16. The method according to claim 14, wherein the tank is molded by creating a vacuum behind the mold cavities, and wherein the parison is made of two extruded sheets.
17. The method according to claim 14, wherein the core includes a hydraulic ram that fixes the reinforcing element to the parison.
18. The method according to claim 14, wherein the reinforcing element is a functional element of the tank, and wherein only a support of the reinforcing element is introduced into the tank at a time of molding, the functional element itself being introduced into the tank after being released from the mold through an opening made in the wall of the tank.
19. The method according to claim 18, wherein the functional element is a pump/gauge module.
20. The method according to claim 14, wherein the reinforcing element includes at least one rod.
21. The method according to claim 20, wherein the rod is made from waste from production of similar tanks.
22. The method according to claim 20, wherein the rod is made in two parts equipped with a clip-fastening device, wherein the parts, not clip-fastened to one another, are fixed facing one another on a part of the parison each, and wherein shrinkage of the tank after release from the mold is enough for the two parts to clip-fasten of their own accord and/or external pressure is applied to the walls of the tank to perform/enhance the clip-fastening.
23. The method according to claim 14, wherein the welding f) generates a welded seam that is partially removed so as to leave pads or lugs for attaching the tank to a motor vehicle chassis.
24. A plastic fuel tank comprising:a lower wall and an upper wall that are assembled by welding; andat least one rod situated inside the tank and connecting its lower wall to its upper wall.
25. A plastic fuel tank comprising:a lower wall and an upper wall assembled by welding; andat least one functional element situated inside the tank and connecting its lower wall to its upper wall.
26. A plastic fuel tank comprising:a lower wall and an upper wall assembled by welding; andat least one reinforcing element situated inside the tank and connecting its lower wall to its upper wall,the welding connecting the walls being extended by a welded seam that is interrupted in places to form lugs so that the tank can be fixed to a motor vehicle chassis.
The present invention relates to a method for manufacturing a
plastic fuel tank with improved creep strength.
Plastic fuel tanks intended for motor vehicles have to meet specifications that specify maximum permissible amplitudes of deflection on their lower skin.

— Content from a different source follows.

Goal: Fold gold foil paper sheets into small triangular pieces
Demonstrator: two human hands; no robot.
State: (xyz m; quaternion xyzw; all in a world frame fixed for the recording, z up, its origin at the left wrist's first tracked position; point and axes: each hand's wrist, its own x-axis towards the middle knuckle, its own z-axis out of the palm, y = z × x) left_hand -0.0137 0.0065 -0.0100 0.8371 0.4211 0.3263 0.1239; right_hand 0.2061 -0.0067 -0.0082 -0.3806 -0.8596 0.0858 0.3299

The deflections stated in these specifications usually have to be met during ageing tests in which the tank contains a certain quantity of fuel for a given period of time (typically several weeks) and at temperature (usually 40° C.). The purpose of these specifications is to ensure that vehicles maintain their road clearance and to prevent the skin of the tank coming into contact with hotspots of the vehicle.
At the present time, plastic fuel tanks are generally fixed to the chassis of the vehicle via plastic lugs and are supported by metal straps. The latter are used in particular on the more capacious tanks where compliance with maximum permissible deflections is more difficult. However, recourse to these straps involves an additional attachment step and is therefore not very economical.
Solutions have been proposed in the prior art with a view to enhancing the mechanical strength (including the creep strength) of fuel tanks.
Thus, it has been proposed (particularly in U.S. Pat. Nos. 3,919,373 and 4,891,000) that an insert be secured inside the tank at the time of its blow-moulding from a cylindrical parison. However, it is not easy to position the insert accurately using this technique.
It has also been proposed (in US Application 2002/0100759) that the two walls of the tank be secured together directly by welding. However, this results in a loss of useful tank volume (as a result of the inflection of the said walls at the welding seam).
It is therefore an object of the invention to provide a method that is able to strengthen a fuel tank and, more specifically, increase its creep strength and to do so easily and reliably without any loss in useful volume.
To this end, the invention relates to a method for manufacturing a plastic fuel tank with improved creep strength, whereby: a) a plastic parison comprising two distinct parts is inserted into an open two-cavity mould; b) a core is inserted inside the parison, the said core bearing at least part of a reinforcing element capable of securing (creating a link between) the two parts of the parison; c) the parison is pressed firmly against the mould cavities (by blowing through the core and/or creating suction behind the cavities); d) (the part of) the reinforcing element is fixed to at least one of the parts of the parison using the core; e) the core is withdrawn; f) the mould is closed again, bringing its two cavities together in such a way as to grip the two parts of the parison around their periphery in order to weld them together; g) a pressurized fluid is injected into the mould and/or a vacuum is created behind the mould cavities in order to press the parison firmly against the mould cavities; h) the mould is opened and the tank is extracted.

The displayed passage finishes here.